The hearing officer upheld this program as appropriate education in the least restrictive environment. The district court affirmed, as did the court of appeals. The appellate court looked to Cypress-Fairbanks Independent School District v. Michael F., 118 F.3d 245, 252 (5th Cir. 1997) and Daniel R.R. v. State Board of Education, 874 F.2d 1036, 1038 (5th Cir. 1989) as controlling authority in the Fifth Circuit. Applying Michael F., it found the student’s program sufficiently individualized and said it was designed by key stakeholders. Although the student made progress in general education, there was a dispute about how much progress the student made. Turning to Daniel R.R. and the factors it identified concerning least restrictive environment, the court said the district took adequate steps to accommodate the student in general education by implementing a modified curriculum and a behavior intervention plan, as well as inclusion support and extended school year services.
The court said the student did not receive meaningful educational benefit in the sense of grasping the essential elements of the general education curriculum while she was in the general education classroom for academic instruction. The court said it should look not just to progress on IEP goals but rather to the student’s overall academic record, disagreeing with the approach of L.H. v. Hamilton County Department of Education, 900 F.3d 779, 793 (6th Cir. 2018), which emphasized whether the student made progress on the goals of the IEP while in general education, even if the student did not master the general education curriculum. The H.W. court stressed that H.W. was falling behind her peers in test scores and percentile rankings.
Moreover, said the court, the student had a disruptive effect on the general education classroom. “The hearing officer and district court found that although there was no direct evidence of H.W. impairing the education of other students, the totality of the evidence established that she had a ‘negative, detrimental’ effect on others,” H.W., 32 F.4th at 470, in that “she hit, bit, and kicked staff and peers; yelled, screamed, moaned, and grunted in the classroom; and swiped materials off desks,” id. The court deemed the proposed program the least restrictive environment for the student.
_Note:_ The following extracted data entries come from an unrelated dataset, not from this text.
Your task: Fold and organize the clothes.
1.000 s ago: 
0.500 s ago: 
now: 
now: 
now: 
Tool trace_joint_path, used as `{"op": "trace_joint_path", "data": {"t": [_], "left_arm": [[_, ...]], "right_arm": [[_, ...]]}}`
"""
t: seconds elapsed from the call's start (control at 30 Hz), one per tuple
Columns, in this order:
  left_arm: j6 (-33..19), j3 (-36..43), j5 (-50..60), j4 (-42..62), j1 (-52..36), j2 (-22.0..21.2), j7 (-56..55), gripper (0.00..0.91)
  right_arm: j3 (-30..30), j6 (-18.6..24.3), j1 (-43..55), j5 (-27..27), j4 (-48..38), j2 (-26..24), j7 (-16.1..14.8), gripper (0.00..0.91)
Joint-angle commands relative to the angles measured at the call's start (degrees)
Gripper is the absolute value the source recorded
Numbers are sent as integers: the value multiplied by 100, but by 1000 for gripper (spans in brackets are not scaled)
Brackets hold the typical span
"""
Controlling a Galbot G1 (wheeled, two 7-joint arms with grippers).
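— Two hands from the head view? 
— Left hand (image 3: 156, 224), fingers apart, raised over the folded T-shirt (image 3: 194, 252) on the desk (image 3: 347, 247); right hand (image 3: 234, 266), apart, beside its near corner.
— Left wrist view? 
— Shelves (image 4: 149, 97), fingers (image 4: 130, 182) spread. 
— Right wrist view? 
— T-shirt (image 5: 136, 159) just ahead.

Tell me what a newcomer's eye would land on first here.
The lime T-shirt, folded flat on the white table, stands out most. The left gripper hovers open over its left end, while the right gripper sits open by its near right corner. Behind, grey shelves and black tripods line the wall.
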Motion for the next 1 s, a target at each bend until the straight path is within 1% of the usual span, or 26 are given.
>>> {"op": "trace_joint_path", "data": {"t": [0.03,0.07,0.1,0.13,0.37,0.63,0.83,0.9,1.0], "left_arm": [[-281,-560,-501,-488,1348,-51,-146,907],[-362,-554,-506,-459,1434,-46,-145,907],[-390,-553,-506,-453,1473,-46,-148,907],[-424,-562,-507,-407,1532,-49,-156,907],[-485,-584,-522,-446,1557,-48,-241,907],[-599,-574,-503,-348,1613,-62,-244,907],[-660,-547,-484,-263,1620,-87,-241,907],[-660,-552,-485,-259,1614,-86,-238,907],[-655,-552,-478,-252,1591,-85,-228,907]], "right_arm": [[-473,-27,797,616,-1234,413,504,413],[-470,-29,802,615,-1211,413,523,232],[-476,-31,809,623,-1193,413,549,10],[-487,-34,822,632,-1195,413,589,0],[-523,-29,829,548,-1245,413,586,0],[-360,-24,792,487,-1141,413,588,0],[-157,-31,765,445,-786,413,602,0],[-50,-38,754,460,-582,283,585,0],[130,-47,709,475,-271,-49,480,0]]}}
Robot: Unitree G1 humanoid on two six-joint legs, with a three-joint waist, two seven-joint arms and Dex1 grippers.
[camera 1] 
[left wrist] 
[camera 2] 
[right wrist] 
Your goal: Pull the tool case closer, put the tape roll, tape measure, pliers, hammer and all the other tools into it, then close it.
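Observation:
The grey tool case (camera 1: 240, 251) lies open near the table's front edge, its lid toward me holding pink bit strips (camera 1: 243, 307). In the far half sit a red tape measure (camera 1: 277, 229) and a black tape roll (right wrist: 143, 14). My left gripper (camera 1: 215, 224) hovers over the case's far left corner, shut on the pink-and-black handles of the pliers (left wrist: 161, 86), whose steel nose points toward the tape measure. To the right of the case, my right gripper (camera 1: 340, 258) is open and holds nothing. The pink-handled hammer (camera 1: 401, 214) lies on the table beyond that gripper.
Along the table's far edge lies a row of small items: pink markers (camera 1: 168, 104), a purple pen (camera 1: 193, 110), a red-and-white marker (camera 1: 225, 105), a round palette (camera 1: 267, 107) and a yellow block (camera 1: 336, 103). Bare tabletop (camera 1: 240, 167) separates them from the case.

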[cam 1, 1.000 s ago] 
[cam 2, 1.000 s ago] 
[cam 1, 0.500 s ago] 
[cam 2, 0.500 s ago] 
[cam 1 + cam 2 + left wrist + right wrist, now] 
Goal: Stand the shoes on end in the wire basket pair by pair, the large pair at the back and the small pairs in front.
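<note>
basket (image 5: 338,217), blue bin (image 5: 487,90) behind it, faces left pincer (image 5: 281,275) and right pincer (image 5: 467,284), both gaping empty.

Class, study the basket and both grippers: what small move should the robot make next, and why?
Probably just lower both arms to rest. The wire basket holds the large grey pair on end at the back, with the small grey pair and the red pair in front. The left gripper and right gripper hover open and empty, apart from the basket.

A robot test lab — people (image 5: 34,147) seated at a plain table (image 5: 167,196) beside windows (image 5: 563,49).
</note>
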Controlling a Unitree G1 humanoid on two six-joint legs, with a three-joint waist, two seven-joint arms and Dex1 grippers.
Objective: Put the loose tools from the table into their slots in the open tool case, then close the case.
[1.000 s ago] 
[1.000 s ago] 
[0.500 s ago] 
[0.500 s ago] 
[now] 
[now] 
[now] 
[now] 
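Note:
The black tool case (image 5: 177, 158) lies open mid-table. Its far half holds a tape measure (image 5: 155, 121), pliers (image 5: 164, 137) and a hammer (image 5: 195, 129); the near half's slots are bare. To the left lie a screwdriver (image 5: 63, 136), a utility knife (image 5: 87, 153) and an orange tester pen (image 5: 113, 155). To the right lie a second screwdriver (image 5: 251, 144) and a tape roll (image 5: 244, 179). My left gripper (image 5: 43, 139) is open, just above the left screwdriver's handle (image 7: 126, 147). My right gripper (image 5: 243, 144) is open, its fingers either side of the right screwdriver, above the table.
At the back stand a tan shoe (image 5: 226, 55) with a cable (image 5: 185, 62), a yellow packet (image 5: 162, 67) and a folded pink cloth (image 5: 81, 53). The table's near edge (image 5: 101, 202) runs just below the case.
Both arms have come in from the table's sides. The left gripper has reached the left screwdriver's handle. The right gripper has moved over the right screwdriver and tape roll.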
One might speculate whether the decisive factor for the court was the student’s disruptive effect on the general education class. The court did not go into depth about the behavior interventions that had been or might have been used to minimize the disruption, so it is difficult to assess the proper significance to attach to the behavior. But from a perspective of the development of the legal doctrine concerning least restrictive environment, the most important part of the case appears to be the conflict with the Third Circuit on the importance of progress on IEP goals as opposed to grasping the essential elements of the general education curriculum.